Combates entre Exército Mahdi e soldados do Iraque matam mais de 50 pessoas nas últimas 24 horas no país

Reuters e Efe,

26 de março de 2008 | 07h48

O primeiro-ministro iraquiano, Nouri al-Maliki, deu nesta quarta-feira, 26, um ultimato à grupo armado xiita Exército Mahdi, ligado ao clérigo Moqtada al-Sadr, para que abandone as armas em 72 horas, se não quiser receber uma "grave punição". Militantes entraram em confronto com forças de segurança do Iraque em Basra e Bagdá pelo segundo dia seguido nesta quarta, deixando mais de 50 mortos e ferindo centenas de pessoas nas últimas 24 horas. Os combates entre forças do governo e seguidores de Sadr se espalharam para outras cidades do sul do Iraque, onde o clérigo tem forte influência, com o fim do cessar-fogo imposto por ele em agosto ao seu Exército. Veja também:Sadr, líder xiita, ocupa papel-chave para a paz Ocupação do Iraque  Soldados dos EUA falam do cotidiano no Iraque   Em comunicado lido na televisão estatal iraquiana, o primeiro-ministro indicou que "aqueles que foram enganados para pegar em armas devem se render e se comprometer por escrito de que não voltarão a fazê-lo". Autoridades norte-americanas afirmam que o cessar-fogo foi um importante fator na redução da violência nos últimos meses no Iraque, onde militantes xiitas tentam controlar algumas cidades, como Basra, que é rica em petróleo.  Sadr ameaçou uma "revolta civil" em âmbito nacional caso os ataques à sua milícia continuem. Os combates mais sangrentos ocorreram em Basra, onde uma autoridade do setor de saúde disse que 40 pessoas foram mortas e 200 feridas. Na capital Bagdá, uma outra autoridade de saúde disse que 14 pessoas morreram e outras 140 ficaram feridas em combates em Sadr City, favela que leva o nome do clérigo xiita.  Três cidadãos norte-americanos que trabalham para o governo dos EUA em Bagdá ficaram gravemente feridos em um ataque com morteiro na Zona Verde, complexo governamental e diplomático na capital iraquiana, informou uma porta-voz da embaixada norte-americana.

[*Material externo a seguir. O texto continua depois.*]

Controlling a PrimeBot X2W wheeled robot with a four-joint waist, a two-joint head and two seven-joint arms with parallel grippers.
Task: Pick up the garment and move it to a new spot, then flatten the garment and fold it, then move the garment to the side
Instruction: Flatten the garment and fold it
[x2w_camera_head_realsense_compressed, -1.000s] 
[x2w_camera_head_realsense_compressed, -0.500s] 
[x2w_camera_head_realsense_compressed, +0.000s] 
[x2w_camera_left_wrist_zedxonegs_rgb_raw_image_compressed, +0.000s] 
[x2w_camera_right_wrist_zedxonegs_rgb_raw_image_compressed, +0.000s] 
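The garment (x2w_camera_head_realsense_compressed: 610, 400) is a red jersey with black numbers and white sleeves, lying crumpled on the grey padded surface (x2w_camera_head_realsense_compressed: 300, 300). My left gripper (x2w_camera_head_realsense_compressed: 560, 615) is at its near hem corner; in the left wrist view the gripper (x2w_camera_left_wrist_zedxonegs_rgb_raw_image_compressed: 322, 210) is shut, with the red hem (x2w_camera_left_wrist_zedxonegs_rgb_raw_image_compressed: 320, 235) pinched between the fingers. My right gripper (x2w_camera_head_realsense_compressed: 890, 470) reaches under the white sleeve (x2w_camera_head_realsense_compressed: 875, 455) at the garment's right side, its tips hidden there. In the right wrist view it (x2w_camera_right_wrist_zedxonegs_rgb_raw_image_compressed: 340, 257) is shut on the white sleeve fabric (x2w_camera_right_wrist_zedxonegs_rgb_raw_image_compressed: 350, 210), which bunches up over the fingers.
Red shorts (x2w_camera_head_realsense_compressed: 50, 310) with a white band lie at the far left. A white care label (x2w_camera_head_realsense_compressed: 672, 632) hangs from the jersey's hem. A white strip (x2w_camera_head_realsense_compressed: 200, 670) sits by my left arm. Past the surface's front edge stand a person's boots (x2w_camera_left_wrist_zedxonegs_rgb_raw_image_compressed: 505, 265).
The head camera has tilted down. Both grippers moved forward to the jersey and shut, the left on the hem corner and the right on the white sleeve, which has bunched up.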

A polícia disse que combatentes leais a Sadr tomaram o controle de sete distritos na cidade de Kut, no sul do país. Uma testemunha da Reuters disse ter ouvido o som de combates próximos a um prédio do governo no centro da cidade.  A repressão à milícia de Sadr é a maior operação já conduzida somente por militares iraquianos, sem a ajuda de forças norte-americanas ou britânicas. Trata-se de um importante teste num momento em que Washington pretende trazer de volta 20 mil soldados que servem no Iraque e que as forças britânicas deixaram de atuar militarmente no sul do país, prioritariamente xiita, no ano passado.